• _INSTRUCTIONS TO FOLLOW_
Filtering the records below, copy only those lines that include the word "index".

==== EXCERPTED RECORDS ====

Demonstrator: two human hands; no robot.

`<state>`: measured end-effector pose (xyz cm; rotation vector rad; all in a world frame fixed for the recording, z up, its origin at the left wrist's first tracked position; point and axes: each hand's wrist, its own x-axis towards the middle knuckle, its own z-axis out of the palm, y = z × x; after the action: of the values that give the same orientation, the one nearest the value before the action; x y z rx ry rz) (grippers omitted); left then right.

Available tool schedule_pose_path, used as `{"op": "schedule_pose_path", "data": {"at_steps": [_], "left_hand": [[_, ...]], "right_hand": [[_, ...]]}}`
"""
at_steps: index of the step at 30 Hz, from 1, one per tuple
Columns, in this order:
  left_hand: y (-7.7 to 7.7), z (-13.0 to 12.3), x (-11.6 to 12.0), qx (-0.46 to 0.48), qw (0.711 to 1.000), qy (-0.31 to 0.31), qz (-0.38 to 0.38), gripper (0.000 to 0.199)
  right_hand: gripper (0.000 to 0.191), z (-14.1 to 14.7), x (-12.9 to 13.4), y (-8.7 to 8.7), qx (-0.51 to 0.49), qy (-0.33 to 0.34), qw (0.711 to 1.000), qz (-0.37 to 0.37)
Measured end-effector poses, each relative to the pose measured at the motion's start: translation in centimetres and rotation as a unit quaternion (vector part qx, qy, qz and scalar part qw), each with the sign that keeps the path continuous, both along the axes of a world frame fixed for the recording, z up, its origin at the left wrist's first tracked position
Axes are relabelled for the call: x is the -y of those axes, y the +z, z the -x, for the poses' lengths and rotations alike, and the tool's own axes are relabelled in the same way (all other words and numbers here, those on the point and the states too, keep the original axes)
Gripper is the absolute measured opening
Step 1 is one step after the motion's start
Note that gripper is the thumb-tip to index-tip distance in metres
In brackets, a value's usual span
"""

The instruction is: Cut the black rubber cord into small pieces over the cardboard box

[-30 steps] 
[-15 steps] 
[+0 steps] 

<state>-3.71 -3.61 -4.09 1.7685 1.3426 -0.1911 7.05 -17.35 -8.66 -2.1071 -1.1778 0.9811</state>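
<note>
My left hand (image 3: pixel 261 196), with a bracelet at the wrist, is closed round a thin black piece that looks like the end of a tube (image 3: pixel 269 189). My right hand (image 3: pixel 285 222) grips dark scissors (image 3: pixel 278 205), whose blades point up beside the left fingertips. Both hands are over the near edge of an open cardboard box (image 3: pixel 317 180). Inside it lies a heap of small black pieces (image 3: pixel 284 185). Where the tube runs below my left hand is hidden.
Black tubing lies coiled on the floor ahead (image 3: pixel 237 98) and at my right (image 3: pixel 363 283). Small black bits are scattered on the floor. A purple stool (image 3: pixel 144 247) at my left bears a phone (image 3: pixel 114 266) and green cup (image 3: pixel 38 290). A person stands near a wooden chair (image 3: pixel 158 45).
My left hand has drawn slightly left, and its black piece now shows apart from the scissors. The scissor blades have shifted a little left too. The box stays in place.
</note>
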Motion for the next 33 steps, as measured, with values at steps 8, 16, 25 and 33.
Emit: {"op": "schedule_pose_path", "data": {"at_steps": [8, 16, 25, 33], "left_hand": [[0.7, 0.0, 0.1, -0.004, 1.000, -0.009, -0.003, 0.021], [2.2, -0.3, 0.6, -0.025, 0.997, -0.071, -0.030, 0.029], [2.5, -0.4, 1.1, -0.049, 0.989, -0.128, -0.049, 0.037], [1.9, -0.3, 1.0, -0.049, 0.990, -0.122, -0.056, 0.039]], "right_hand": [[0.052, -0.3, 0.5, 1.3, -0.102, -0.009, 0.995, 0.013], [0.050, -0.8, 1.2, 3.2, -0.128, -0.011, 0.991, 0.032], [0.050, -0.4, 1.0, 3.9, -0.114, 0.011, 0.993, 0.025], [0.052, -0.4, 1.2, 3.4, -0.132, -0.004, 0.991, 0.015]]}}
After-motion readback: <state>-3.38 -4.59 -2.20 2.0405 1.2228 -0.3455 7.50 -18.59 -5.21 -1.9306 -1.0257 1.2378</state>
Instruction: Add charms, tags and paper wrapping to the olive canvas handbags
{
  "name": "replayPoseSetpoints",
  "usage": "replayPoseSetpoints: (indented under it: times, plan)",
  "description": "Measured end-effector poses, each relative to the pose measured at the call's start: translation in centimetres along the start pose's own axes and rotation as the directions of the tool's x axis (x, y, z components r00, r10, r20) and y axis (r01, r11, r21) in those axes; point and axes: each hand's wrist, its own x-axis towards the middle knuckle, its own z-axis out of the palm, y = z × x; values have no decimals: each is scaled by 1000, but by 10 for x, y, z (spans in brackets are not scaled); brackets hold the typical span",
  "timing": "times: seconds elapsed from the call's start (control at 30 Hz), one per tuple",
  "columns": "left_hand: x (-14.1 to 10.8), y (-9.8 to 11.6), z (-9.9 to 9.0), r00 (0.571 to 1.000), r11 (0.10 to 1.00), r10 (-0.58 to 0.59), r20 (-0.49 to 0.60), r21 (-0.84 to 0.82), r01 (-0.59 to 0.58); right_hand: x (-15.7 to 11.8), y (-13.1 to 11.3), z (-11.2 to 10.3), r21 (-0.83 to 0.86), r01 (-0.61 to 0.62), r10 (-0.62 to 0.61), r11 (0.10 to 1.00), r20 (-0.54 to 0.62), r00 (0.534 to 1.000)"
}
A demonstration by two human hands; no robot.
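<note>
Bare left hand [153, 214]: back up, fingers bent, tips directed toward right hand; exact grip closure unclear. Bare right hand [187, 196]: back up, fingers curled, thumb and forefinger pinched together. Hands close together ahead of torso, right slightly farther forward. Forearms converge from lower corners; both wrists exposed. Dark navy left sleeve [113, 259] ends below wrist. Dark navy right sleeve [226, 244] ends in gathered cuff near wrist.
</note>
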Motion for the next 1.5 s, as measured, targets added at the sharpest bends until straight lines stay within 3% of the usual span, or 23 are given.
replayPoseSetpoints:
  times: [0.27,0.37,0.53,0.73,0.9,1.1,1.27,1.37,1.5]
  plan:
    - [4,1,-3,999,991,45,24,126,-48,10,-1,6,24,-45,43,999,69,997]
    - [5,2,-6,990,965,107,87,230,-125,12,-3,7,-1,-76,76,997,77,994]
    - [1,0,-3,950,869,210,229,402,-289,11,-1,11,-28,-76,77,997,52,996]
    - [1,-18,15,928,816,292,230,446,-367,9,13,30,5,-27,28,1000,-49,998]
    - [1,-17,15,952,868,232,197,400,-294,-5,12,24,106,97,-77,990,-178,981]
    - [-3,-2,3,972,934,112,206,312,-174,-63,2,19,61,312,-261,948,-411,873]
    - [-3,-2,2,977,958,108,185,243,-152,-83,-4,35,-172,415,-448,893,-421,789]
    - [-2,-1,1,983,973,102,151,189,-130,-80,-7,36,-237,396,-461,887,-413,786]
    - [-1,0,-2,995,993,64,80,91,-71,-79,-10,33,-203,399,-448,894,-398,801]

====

• _EXERCISE SOLUTION_
at_steps: index of the step at 30 Hz, from 1, one per tuple
Note that gripper is the thumb-tip to index-tip distance in metres

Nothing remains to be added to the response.